_Exercise details_. Which lines run from the one containing "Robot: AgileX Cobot" through the end of the material? Reproduce them exactly.

╭──

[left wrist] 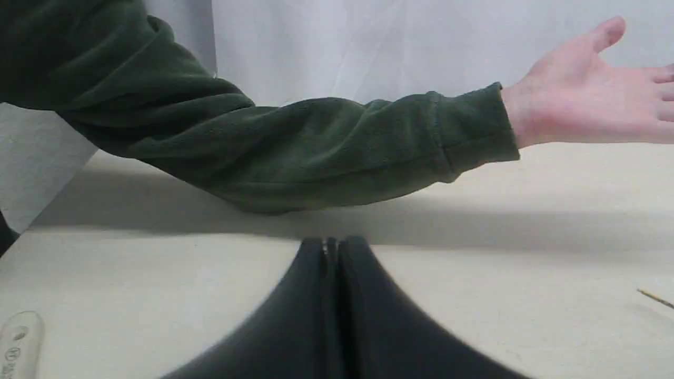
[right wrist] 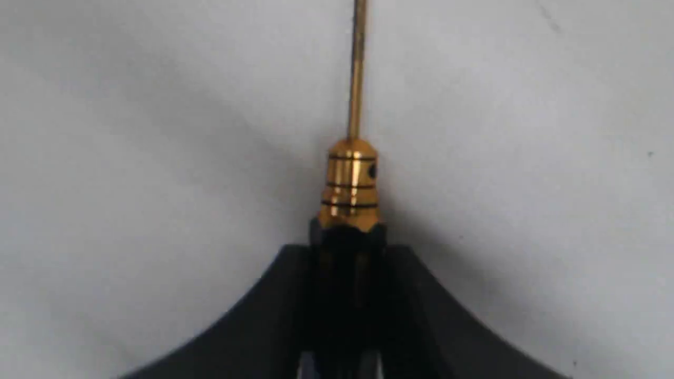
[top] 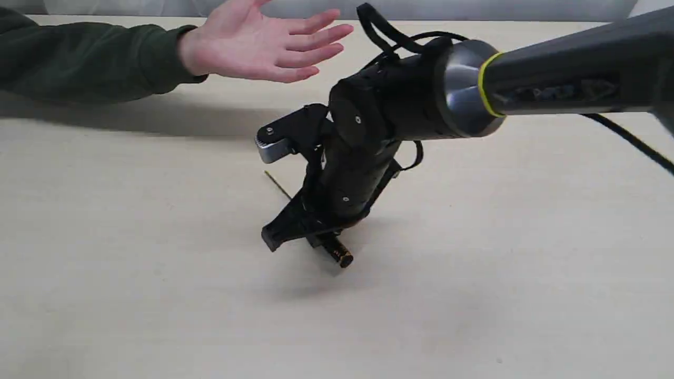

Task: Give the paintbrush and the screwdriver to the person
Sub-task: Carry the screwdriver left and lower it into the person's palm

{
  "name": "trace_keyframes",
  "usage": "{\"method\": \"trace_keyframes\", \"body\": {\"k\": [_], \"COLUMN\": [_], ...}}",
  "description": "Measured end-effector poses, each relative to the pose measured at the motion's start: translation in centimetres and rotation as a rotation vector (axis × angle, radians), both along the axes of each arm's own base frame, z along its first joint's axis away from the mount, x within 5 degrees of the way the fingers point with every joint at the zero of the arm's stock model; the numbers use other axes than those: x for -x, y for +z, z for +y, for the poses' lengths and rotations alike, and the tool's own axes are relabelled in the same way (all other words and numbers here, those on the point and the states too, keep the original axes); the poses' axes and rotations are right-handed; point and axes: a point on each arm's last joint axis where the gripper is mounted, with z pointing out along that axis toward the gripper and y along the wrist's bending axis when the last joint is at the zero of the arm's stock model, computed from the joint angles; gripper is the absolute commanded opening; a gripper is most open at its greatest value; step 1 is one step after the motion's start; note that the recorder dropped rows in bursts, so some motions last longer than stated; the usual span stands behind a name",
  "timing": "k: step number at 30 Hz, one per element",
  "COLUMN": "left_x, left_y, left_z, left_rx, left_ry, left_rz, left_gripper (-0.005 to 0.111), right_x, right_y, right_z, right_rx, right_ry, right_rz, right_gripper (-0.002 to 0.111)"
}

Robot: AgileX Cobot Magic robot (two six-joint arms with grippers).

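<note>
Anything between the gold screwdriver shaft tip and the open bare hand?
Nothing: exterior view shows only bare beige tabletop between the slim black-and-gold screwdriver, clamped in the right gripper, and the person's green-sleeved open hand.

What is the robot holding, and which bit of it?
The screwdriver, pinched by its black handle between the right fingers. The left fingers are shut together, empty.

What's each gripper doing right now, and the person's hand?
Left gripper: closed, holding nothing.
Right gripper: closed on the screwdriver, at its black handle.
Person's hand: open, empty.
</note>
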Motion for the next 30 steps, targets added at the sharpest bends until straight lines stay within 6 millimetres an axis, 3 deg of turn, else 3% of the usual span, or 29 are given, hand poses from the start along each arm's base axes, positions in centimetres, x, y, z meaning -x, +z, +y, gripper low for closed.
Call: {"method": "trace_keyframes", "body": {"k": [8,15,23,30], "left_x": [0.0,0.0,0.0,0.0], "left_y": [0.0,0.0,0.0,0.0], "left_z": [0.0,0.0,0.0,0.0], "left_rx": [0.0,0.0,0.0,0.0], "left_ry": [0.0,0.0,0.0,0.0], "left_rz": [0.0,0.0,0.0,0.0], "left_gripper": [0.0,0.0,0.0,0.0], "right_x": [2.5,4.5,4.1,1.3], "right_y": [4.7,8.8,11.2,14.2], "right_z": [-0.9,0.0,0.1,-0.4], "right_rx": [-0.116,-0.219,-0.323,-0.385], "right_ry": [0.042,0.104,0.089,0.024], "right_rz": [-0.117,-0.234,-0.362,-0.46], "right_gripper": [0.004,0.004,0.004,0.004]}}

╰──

_Response area_.
Robot: AgileX Cobot Magic robot (two six-joint arms with grippers).

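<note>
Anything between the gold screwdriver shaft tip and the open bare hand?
Nothing: exterior view shows only bare beige tabletop between the slim black-and-gold screwdriver, clamped in the right gripper, and the person's green-sleeved open hand.

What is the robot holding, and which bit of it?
The screwdriver, pinched by its black handle between the right fingers. The left fingers are shut together, empty.

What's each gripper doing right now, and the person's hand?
Left gripper: closed, holding nothing.
Right gripper: closed on the screwdriver, at its black handle.
Person's hand: open, empty.
</note>
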Motion for the next 30 steps, targets added at the sharpest bends until straight lines stay within 6 millimetres an axis, 3 deg of turn, else 3% of the usual span, or 29 are given, hand poses from the start along each arm's base axes, positions in centimetres, x, y, z meaning -x, +z, +y, gripper low for closed.
Call: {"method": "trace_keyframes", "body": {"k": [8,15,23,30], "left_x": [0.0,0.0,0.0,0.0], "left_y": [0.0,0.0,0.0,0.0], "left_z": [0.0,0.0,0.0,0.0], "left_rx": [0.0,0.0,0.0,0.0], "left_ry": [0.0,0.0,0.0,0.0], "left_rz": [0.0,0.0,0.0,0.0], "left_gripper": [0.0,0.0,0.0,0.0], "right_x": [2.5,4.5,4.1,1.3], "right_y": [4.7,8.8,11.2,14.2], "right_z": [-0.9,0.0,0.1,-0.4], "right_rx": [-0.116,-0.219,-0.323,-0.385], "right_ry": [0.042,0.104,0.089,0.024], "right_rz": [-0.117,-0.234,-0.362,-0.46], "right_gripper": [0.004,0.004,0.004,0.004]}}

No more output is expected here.